Ki-generated illustration from Midjourney.
Main moments
This memo identifies five problems in Norwegian tax policy that provide reduced incentives for investment, and proposes five concrete solutions to these problems. The problems and solutions are:
- Problem: The corporate tax hits investments.
- Solution: Introduce the investment deduction in the corporate tax.
- Problem: The corporate tax hits mobile investments.
- Solution: Cut the corporate tax and increase the dividend and capital gains tax.
- Problem: Companies move activity as a result of taxes.
- Solution: Reschedule the taxation of companies from activity to sales.
- Problem: Some base rates are mobile.
- Solution: Tie base interest tax to where the location-based base rate is.
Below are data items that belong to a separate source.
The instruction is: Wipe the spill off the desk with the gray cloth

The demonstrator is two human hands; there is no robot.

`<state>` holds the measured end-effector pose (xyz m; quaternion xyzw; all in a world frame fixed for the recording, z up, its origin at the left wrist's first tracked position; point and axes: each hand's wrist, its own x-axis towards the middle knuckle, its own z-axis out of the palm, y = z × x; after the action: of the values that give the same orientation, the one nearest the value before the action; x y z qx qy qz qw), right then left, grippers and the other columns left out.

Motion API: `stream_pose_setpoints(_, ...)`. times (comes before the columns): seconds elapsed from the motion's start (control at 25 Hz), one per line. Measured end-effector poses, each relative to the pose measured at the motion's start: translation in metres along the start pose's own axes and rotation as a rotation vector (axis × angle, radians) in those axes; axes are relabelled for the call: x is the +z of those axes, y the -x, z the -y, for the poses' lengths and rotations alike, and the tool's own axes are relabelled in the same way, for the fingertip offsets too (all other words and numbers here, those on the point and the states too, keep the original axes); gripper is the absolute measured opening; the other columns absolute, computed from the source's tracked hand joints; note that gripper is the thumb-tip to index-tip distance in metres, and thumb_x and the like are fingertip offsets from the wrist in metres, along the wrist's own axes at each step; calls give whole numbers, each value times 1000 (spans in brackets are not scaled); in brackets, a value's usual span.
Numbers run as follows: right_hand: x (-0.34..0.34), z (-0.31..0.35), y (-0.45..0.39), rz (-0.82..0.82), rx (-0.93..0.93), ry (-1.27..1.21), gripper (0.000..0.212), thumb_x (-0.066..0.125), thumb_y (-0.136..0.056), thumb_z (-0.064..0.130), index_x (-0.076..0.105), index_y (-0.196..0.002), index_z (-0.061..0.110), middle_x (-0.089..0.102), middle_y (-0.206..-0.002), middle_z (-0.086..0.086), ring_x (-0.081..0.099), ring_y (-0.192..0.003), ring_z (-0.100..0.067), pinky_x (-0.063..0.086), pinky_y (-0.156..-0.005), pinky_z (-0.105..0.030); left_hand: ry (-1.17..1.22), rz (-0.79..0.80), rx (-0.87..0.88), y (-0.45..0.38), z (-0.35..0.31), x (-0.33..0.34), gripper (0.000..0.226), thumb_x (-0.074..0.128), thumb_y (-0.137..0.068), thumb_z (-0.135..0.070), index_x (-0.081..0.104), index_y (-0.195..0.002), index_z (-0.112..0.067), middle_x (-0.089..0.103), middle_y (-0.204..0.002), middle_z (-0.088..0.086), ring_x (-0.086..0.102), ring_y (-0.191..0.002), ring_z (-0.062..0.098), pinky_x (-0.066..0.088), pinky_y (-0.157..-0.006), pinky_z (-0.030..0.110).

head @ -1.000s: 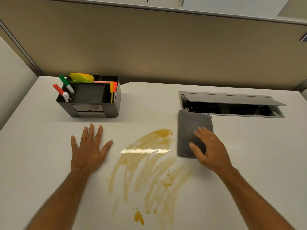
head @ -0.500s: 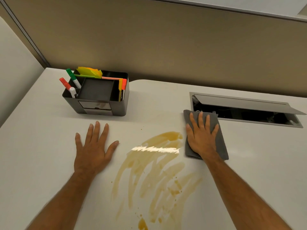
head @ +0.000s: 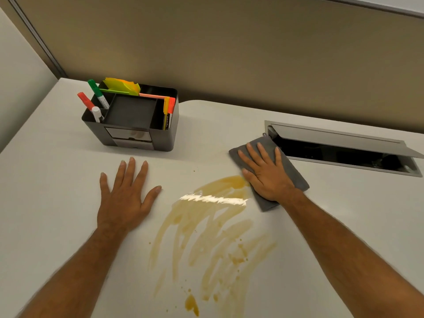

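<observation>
A brown streaky spill [head: 213,228] spreads across the middle of the white desk [head: 57,180], with drops trailing toward the near edge. The gray cloth [head: 296,177] lies flat at the spill's upper right corner, turned at an angle. My right hand [head: 266,175] presses flat on the cloth with fingers spread, thumb at the spill's edge. My left hand [head: 126,196] rests palm down on the bare desk to the left of the spill, holding nothing.
A black desk organizer [head: 135,134] with markers and sticky notes stands at the back left. An open cable hatch [head: 344,152] with a raised lid sits in the desk right behind the cloth. A beige partition wall [head: 229,53] runs along the back.
My right hand went from gripping the cloth's near edge to lying flat on top of it, and the cloth has rotated and slid left to touch the spill. The left hand stayed put.
</observation>
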<state>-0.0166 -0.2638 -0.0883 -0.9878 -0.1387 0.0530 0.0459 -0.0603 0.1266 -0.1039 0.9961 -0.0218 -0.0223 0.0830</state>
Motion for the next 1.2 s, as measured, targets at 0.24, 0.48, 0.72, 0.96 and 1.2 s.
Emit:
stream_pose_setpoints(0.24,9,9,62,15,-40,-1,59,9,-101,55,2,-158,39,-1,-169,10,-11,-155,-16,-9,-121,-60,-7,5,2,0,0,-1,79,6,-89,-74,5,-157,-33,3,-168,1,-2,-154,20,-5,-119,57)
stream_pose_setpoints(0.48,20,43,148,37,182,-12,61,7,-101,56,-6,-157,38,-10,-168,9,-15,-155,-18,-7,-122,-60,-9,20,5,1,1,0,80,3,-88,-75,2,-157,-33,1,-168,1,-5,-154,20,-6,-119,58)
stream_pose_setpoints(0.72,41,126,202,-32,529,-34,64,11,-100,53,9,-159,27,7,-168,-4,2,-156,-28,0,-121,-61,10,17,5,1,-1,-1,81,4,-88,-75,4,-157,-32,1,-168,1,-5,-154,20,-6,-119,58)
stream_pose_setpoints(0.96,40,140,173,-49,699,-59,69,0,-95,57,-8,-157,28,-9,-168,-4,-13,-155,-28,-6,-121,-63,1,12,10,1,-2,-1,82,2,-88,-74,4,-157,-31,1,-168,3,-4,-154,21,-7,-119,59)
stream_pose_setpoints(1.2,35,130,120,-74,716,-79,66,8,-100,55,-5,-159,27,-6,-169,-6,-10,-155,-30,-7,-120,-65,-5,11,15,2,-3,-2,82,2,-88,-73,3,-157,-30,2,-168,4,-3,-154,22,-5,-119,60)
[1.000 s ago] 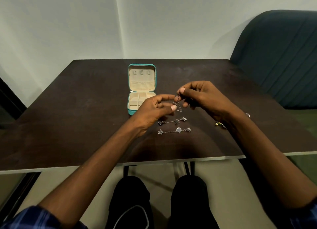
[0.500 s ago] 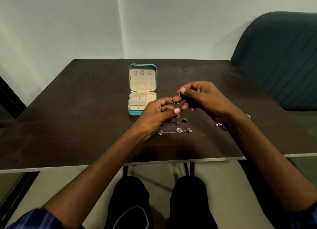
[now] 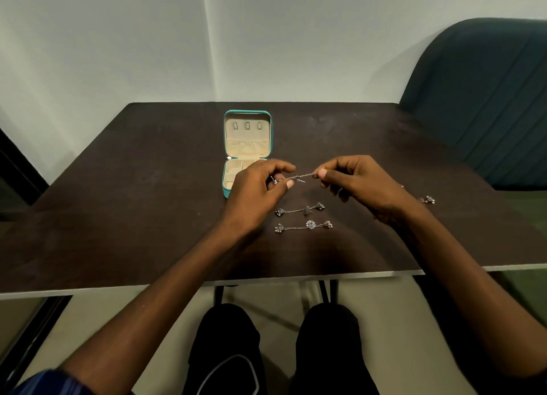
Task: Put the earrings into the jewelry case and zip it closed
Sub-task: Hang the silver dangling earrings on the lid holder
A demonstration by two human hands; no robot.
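Above the dark brown worktop, a thin silver chain earring is stretched between the left hand and right hand, each pinching 1 end. Judged step: loading the first earring. The open teal zip jewelry case lies just beside the left hand; lowering into a compartment is called for. 2 more silver drop earrings lie nearer the front edge. No writing is legible.
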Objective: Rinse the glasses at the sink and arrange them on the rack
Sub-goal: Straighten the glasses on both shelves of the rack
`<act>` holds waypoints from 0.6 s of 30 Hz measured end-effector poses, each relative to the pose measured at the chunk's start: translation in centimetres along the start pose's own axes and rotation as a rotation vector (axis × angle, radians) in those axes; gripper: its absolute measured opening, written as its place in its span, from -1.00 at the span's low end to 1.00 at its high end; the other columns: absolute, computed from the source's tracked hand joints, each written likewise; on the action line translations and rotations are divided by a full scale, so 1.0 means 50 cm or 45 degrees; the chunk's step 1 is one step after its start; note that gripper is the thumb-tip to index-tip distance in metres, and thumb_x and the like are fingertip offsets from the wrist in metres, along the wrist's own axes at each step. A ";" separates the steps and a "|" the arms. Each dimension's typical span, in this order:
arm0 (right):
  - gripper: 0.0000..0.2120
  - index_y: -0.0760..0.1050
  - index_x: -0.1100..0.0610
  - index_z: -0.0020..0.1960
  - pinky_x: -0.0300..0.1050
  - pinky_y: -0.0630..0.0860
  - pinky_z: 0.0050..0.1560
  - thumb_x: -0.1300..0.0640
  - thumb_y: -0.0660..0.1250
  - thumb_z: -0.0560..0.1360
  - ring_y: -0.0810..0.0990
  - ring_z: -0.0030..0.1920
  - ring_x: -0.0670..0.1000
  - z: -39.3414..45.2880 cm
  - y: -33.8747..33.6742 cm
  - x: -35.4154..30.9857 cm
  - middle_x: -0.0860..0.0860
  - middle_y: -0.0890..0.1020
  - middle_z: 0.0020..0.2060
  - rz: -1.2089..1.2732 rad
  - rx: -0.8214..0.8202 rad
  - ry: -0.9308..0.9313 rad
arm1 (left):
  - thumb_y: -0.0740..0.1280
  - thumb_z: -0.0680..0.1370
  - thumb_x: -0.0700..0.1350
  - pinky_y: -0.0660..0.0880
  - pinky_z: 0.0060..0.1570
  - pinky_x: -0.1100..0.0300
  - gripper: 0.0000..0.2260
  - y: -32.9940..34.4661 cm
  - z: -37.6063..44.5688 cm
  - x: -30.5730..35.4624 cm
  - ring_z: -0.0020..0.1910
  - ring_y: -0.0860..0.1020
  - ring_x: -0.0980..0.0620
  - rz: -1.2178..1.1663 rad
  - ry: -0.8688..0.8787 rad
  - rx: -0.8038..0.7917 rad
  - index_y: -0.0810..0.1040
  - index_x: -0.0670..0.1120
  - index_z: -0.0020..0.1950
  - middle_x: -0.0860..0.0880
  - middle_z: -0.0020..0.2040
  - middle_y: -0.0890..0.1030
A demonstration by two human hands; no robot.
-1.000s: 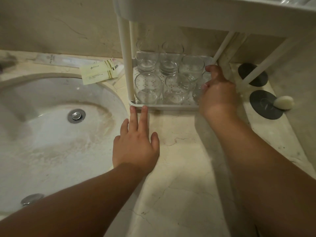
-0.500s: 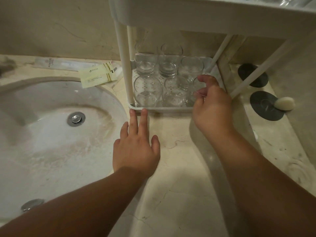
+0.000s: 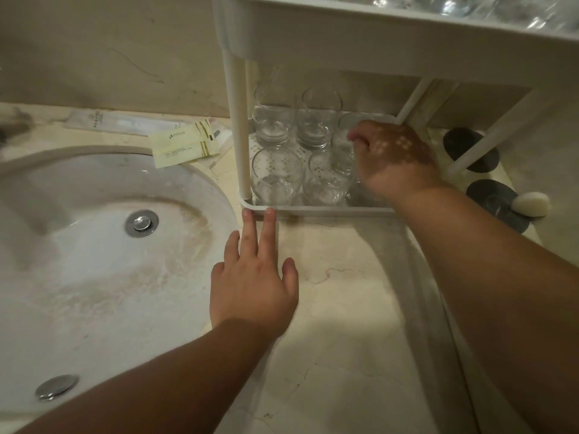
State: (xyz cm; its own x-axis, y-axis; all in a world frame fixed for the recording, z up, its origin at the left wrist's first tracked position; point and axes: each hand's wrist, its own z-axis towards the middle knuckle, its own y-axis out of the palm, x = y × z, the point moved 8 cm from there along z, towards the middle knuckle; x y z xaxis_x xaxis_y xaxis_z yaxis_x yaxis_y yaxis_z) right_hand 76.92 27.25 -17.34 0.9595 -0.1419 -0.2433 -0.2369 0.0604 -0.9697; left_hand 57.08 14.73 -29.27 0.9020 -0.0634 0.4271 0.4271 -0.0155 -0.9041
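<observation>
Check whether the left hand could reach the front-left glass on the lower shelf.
Probably yes: the left hand rests fingertips at the rack rim, just before that glass, nothing between.

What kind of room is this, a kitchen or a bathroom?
Most likely a hotel bathroom. A round sink is set into a marble counter, small wrapped toiletry packets lie behind it, and a white two-tier rack beside it holds drinking glasses.

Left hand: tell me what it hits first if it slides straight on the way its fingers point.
The left hand lies flat on the counter, two fingertips already at the front rim of the rack's lower tray. Going straight on, it would meet that rim first, with the front-left glass just behind.
</observation>
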 end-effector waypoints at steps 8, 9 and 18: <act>-0.80 0.62 -0.03 0.04 -0.21 0.38 0.03 0.07 0.21 0.60 0.55 0.02 0.04 0.019 -0.003 0.001 0.00 0.65 0.06 -0.121 -0.057 0.009 | -0.02 0.58 0.21 0.33 0.35 -0.13 -0.34 0.001 0.001 -0.001 0.57 0.13 -0.11 -0.009 -0.002 -0.002 -0.32 0.20 0.57 0.01 0.64 -0.09; -0.79 0.61 -0.04 0.06 -0.18 0.42 0.08 0.07 0.20 0.61 0.57 0.08 0.06 0.018 -0.005 0.003 0.00 0.64 0.08 -0.139 -0.060 0.016 | -0.02 0.58 0.21 0.33 0.35 -0.13 -0.34 0.001 0.000 -0.001 0.57 0.13 -0.11 -0.007 0.000 -0.002 -0.32 0.20 0.57 0.01 0.64 -0.09; -0.72 0.64 0.16 0.07 -0.11 0.48 0.03 0.08 0.18 0.65 0.61 0.08 0.14 0.016 -0.016 0.023 0.13 0.66 0.02 -0.322 -0.073 0.119 | 0.00 0.58 0.20 0.35 0.32 -0.13 -0.34 0.001 0.001 0.000 0.57 0.14 -0.11 0.006 -0.004 -0.001 -0.30 0.18 0.58 0.00 0.64 -0.07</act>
State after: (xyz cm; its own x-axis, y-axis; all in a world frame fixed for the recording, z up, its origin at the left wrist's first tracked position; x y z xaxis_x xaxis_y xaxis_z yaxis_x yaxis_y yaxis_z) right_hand 78.34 27.81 -16.85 0.9718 -0.2358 0.0082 -0.0022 -0.0439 -0.9990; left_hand 57.13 14.76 -29.31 0.9042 -0.0607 0.4229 0.4227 -0.0156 -0.9061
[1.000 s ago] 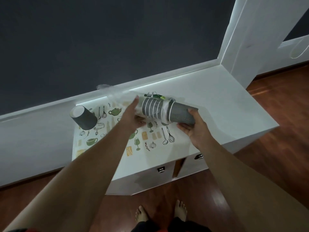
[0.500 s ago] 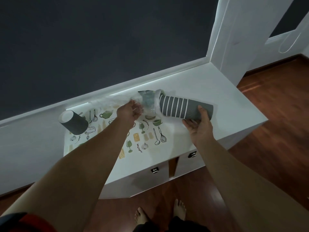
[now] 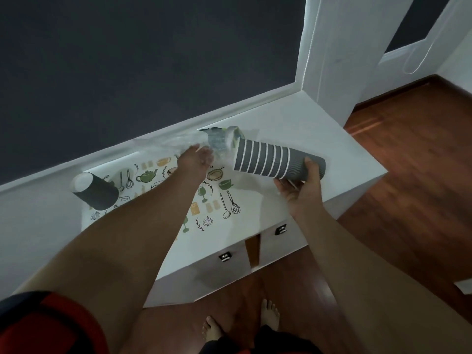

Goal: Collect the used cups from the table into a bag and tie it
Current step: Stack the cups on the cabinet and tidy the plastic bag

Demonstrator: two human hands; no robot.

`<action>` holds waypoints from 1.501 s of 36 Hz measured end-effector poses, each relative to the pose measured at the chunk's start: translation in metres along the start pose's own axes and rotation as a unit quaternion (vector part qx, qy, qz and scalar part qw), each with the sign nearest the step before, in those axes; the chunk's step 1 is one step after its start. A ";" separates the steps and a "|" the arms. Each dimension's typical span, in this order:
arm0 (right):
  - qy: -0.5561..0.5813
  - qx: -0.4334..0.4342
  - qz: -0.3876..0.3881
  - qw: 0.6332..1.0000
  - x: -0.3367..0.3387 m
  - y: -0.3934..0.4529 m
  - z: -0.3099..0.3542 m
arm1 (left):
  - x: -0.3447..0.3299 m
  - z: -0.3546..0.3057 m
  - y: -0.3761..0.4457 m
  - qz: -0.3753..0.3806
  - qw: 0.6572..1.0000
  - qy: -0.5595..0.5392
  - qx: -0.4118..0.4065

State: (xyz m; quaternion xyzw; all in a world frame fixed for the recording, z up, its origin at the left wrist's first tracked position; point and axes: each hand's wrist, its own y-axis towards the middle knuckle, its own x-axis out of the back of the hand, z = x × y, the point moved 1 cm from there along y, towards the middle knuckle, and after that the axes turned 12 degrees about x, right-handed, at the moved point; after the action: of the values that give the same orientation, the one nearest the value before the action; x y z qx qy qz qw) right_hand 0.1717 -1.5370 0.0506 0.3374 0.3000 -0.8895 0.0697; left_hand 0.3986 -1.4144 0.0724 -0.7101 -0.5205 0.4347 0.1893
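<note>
A stack of several grey paper cups with white rims lies sideways in the air above the white table. My right hand grips the stack from below at its closed end. A clear plastic bag with a green label hangs crumpled just left of the stack's open end, and my left hand is shut on it. One more grey cup stands upside down on the patterned mat at the far left.
The table is low, with two drawers below its front edge. A dark wall runs behind it and a white pillar stands at its right end. Wooden floor lies to the right, and my bare feet are in front.
The cup stack has slid out of the bag to the right with my right hand. My left hand has pulled the bag back to the left, and it now looks empty and crumpled.
</note>
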 end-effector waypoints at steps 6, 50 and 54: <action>0.003 -0.013 0.024 1.000 0.006 0.000 -0.002 | 0.008 -0.013 -0.001 -0.026 1.000 0.013 -0.004; -0.160 -0.111 0.545 0.816 -0.253 -0.163 -0.192 | 0.217 -0.203 -0.159 -0.003 0.821 0.487 -0.298; -0.199 -0.090 0.570 0.792 -0.267 -0.167 -0.207 | 0.232 -0.207 -0.148 -0.004 0.828 0.467 -0.310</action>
State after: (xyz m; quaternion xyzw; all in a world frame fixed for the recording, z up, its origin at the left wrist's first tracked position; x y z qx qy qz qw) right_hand 0.4363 -1.3024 0.1809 0.2548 0.1117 -0.7053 0.6521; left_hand 0.5007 -1.1091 0.1955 -0.8476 -0.4803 -0.1339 0.1816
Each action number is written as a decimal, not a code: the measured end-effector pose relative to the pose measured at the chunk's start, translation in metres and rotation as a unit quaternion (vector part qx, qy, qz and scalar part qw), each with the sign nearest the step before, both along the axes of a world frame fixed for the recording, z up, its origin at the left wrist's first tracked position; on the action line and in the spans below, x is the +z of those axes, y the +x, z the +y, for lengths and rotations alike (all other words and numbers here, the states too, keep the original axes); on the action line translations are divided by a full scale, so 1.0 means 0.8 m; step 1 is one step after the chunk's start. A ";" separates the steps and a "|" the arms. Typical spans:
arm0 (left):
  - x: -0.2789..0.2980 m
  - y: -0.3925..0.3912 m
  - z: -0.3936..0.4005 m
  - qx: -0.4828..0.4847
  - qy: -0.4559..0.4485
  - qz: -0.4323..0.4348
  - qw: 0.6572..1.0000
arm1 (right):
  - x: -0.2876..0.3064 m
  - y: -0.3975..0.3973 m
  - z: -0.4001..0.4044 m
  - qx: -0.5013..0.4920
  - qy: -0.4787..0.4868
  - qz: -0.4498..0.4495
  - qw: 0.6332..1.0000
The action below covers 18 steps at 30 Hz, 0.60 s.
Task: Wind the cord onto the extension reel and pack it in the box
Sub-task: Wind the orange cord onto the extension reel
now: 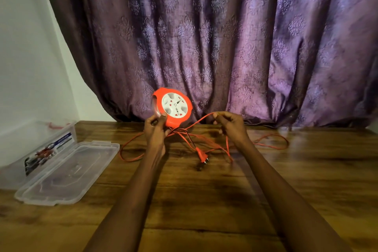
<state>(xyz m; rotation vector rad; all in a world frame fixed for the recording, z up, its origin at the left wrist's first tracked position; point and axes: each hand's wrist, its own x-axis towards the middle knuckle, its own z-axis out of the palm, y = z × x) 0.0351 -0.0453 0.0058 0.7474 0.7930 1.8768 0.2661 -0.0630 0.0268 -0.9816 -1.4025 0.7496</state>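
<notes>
An orange extension reel (180,117) with a white socket face is held upright above the far part of the wooden table (204,200). My left hand (155,129) grips its lower left rim. To the right of the reel, my right hand (230,124) pinches the orange cord (201,118), which runs taut from the reel's underside. The loose cord lies in loops on the table on both sides of my hands. Between my forearms the plug (202,156) rests on the wood.
A clear plastic box (41,149) with a printed label stands at the left table edge, against the white wall. Its clear lid (67,172) lies flat beside it. A purple patterned curtain (225,37) hangs right behind the table.
</notes>
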 end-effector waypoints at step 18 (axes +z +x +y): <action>0.003 0.003 -0.009 -0.010 0.005 0.043 0.999 | -0.022 -0.044 -0.051 0.085 -0.010 -0.119 0.989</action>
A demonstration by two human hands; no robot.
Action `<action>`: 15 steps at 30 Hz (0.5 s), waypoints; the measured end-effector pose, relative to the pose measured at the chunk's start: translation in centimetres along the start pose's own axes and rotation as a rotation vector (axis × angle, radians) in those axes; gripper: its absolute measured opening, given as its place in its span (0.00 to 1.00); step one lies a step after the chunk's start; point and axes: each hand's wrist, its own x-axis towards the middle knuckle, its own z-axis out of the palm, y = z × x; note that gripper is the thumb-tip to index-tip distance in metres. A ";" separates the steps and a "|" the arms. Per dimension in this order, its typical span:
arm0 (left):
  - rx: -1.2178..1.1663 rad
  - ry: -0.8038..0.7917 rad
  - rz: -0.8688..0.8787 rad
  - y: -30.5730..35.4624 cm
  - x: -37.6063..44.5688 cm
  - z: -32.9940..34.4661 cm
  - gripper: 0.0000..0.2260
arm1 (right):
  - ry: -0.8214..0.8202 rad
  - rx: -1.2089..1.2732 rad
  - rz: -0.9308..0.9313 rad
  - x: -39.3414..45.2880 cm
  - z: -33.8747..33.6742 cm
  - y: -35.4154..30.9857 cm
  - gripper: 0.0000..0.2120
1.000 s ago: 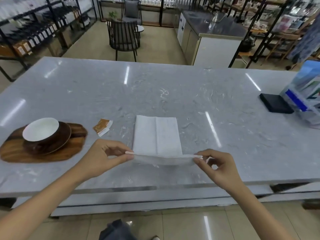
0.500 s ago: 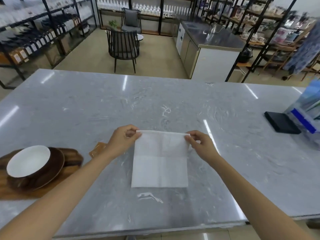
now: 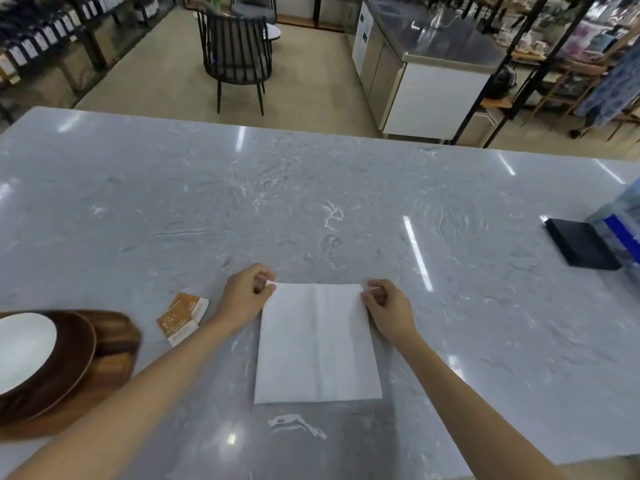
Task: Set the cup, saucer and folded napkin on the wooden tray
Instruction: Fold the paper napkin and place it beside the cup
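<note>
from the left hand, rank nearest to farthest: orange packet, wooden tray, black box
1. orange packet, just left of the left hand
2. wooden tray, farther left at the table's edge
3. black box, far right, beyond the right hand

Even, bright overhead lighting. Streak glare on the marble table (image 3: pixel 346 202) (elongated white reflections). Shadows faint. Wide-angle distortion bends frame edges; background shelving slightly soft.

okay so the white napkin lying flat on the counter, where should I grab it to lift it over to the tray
Judging by its pose, take the napkin by its two far corners, where the left hand and right hand already pinch it. It lies flat on the counter, so only edges offer grip. The wooden tray sits to the left.
</note>
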 end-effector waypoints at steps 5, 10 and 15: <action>0.245 0.174 0.336 0.2 -2.3 1.6 0.12 | 0.130 -0.335 -0.356 -3.8 2.7 -1.2 0.19; 0.700 -0.128 0.261 -0.4 -3.7 3.9 0.32 | -0.092 -0.659 -0.360 -3.4 4.8 -0.9 0.29; 0.800 -0.218 0.188 -1.9 -3.5 2.6 0.33 | -0.161 -0.677 -0.316 -2.7 3.7 0.3 0.30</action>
- Problem: Start-up companies may need local investors.
- Solution: Introduce a rebate in the wealth tax for shares in start-up companies.
Based on the problems and solutions, the report establishes five principles for long-term tax policy:
- Tax profits and not investments.
- Be wary of taxing international investors.
- Move more of the corporate taxation into sales.
- Base rate tax must depend on where the base rate is based.
- Tax policy should take into account that entrepreneurial capital can be local.
Investment and effective tax policy are the main part of this analysis. An important point is that investment-friendly tax policies do not have to be regressive. While the proposals for cuts in corporation tax were supposed to benefit those with higher wealth, the distributional effects could be offset by increased taxation of shareholders, sales and place-based base rate. Overall, it may thus be possible to introduce comprehensive tax reforms that provide increased investment and growth without contributing to increased inequality.